→ **Activity**
What you need to produce from the material below is an exact transcription of the lines from the one with "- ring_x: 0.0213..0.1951" through the one with "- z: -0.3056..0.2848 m", both included, and no other line.

→ **Exercise data**
= Beginning of Section =
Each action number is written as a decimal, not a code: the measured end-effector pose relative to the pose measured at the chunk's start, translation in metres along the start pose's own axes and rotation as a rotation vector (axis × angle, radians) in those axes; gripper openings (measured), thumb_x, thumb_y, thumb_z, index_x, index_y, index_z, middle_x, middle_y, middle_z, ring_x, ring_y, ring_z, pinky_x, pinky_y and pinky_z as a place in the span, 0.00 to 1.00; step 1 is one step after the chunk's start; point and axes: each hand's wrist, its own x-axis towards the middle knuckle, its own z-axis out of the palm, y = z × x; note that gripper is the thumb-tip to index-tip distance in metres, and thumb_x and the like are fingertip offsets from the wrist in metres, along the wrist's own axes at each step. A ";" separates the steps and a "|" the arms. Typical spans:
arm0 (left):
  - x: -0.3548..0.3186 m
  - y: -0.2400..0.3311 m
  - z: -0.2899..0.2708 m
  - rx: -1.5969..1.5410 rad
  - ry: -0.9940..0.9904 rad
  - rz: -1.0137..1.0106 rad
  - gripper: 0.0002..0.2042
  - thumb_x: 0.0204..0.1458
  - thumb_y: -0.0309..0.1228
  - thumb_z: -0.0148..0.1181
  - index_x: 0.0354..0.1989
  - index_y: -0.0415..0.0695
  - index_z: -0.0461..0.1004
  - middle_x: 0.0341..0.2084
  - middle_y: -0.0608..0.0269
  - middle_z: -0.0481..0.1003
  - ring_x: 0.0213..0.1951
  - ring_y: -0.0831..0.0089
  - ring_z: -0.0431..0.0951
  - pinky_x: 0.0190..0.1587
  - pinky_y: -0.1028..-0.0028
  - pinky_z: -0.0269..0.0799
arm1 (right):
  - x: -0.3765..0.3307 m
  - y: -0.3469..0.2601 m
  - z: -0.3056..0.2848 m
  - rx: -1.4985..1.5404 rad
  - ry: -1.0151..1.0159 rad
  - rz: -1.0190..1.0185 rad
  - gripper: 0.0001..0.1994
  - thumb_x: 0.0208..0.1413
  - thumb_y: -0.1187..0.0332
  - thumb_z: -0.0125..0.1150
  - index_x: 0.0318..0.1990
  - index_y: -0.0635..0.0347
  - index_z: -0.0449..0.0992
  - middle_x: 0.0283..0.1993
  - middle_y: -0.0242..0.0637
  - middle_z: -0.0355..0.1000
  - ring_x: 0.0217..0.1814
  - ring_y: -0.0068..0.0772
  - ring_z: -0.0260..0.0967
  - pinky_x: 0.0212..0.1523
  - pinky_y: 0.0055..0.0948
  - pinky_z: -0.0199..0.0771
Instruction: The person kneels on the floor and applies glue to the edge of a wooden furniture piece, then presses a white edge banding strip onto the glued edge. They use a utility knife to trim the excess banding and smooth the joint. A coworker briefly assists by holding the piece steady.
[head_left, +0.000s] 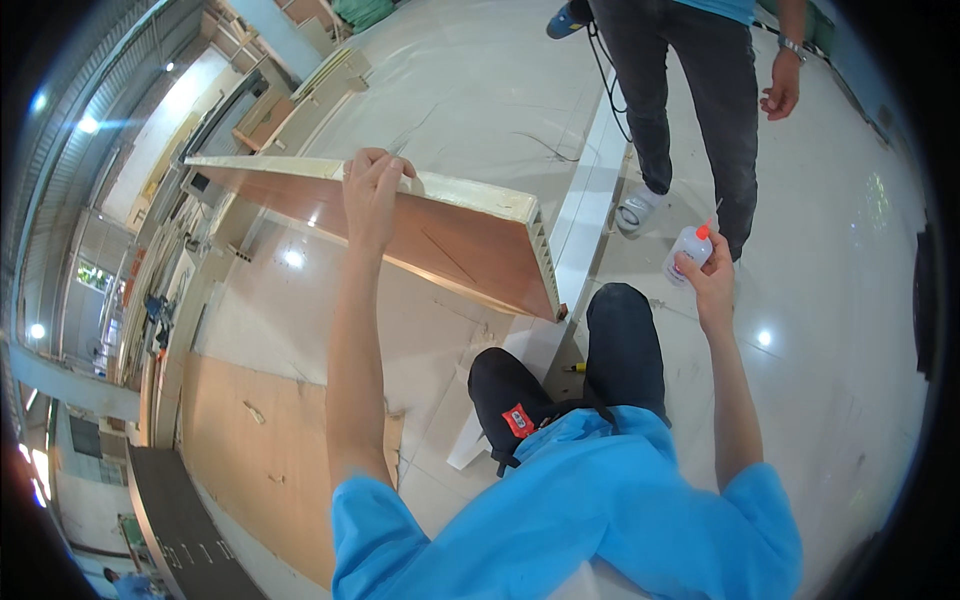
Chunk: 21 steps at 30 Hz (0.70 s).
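Observation:
My left hand (372,188) grips the upper edge of a long brown wooden panel (465,250), fingers over its pale, rough edge. The panel stands on its side, tilted, and stretches away to the far left. Its near end, showing a ribbed core, rests by a white beam (590,190) on the floor. To the right, my right hand (712,278) is closed round a white squeeze bottle (682,252) with a red cap and thin nozzle. The bottle is held up at a slant, apart from the panel. Part of its body is hidden by my fingers.
Another person in dark trousers (690,70) stands just ahead, a shoe near the beam. A black cable (612,80) hangs beside that person. A flat brown board (270,440) lies at the left, near a dark panel (185,520). Stacked boards line the far left.

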 end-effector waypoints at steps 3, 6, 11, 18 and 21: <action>-0.004 0.035 0.013 -0.060 -0.080 0.070 0.17 0.63 0.41 0.51 0.32 0.46 0.84 0.40 0.58 0.72 0.47 0.58 0.67 0.56 0.59 0.60 | -0.002 0.002 0.007 0.031 -0.001 -0.001 0.32 0.57 0.70 0.74 0.67 0.65 0.66 0.56 0.41 0.75 0.57 0.31 0.76 0.59 0.33 0.76; -0.009 0.068 0.027 -0.141 -0.125 0.154 0.16 0.61 0.40 0.52 0.31 0.46 0.84 0.39 0.58 0.72 0.47 0.58 0.66 0.55 0.58 0.60 | -0.002 0.002 0.013 0.040 -0.007 -0.005 0.33 0.57 0.70 0.75 0.67 0.64 0.66 0.56 0.42 0.76 0.57 0.31 0.76 0.58 0.33 0.76; -0.017 0.113 0.039 -0.198 -0.241 0.219 0.21 0.63 0.44 0.48 0.33 0.43 0.84 0.42 0.58 0.70 0.50 0.59 0.65 0.56 0.62 0.63 | -0.004 -0.001 0.020 -0.011 -0.006 -0.003 0.32 0.56 0.70 0.75 0.67 0.63 0.67 0.57 0.42 0.76 0.57 0.31 0.76 0.58 0.33 0.77; -0.028 0.122 0.018 -0.512 0.063 0.239 0.20 0.66 0.39 0.44 0.33 0.37 0.78 0.44 0.57 0.72 0.50 0.63 0.69 0.57 0.64 0.63 | -0.004 -0.013 0.033 0.043 -0.018 -0.066 0.33 0.55 0.70 0.75 0.67 0.62 0.67 0.56 0.41 0.77 0.57 0.31 0.76 0.60 0.33 0.76; -0.050 0.102 0.002 -0.548 0.323 0.145 0.17 0.68 0.36 0.45 0.33 0.37 0.74 0.41 0.58 0.73 0.46 0.67 0.71 0.56 0.67 0.64 | -0.001 -0.019 0.043 -0.013 -0.071 -0.104 0.33 0.54 0.70 0.76 0.66 0.62 0.68 0.57 0.42 0.76 0.59 0.31 0.75 0.61 0.33 0.74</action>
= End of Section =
→ **Exercise answer**
  - ring_x: 0.0213..0.1951
  - ring_y: -0.0831..0.0089
  - ring_z: -0.0431..0.0951
  - pinky_x: 0.0190..0.1587
  - pinky_y: -0.1028..-0.0028
  - pinky_z: -0.0269..0.0799
arm1 (right):
  - x: -0.3765..0.3307 m
  - y: -0.3469..0.2601 m
  - z: -0.3056..0.2848 m

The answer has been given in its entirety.